▸ About this exercise:
Exclude all pictures from your copy of the data below, which should otherwise match exactly.

▸ Data section:

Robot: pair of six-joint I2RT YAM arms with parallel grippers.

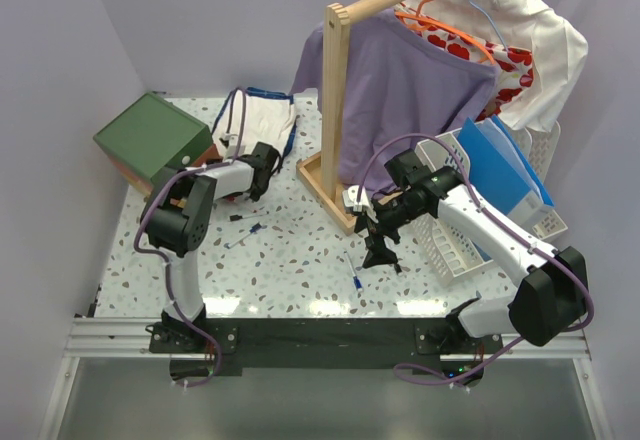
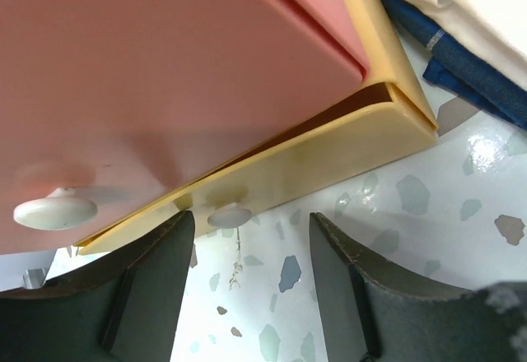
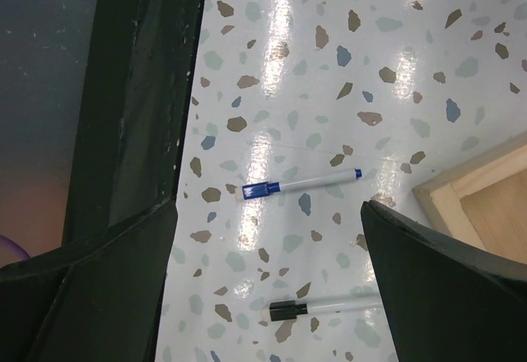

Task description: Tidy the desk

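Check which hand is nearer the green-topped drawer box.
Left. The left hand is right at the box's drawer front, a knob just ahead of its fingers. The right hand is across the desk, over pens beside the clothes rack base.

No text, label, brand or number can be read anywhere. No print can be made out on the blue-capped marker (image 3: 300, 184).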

▸ Written response:
Robot: pair of six-joint I2RT YAM arms with parallel grippers.


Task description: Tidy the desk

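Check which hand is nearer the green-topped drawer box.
Left. The left hand is right at the box's drawer front, a knob just ahead of its fingers. The right hand is across the desk, over pens beside the clothes rack base.

No text, label, brand or number can be read anywhere. No print can be made out on the blue-capped marker (image 3: 300, 184).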

Nothing else goes in the answer.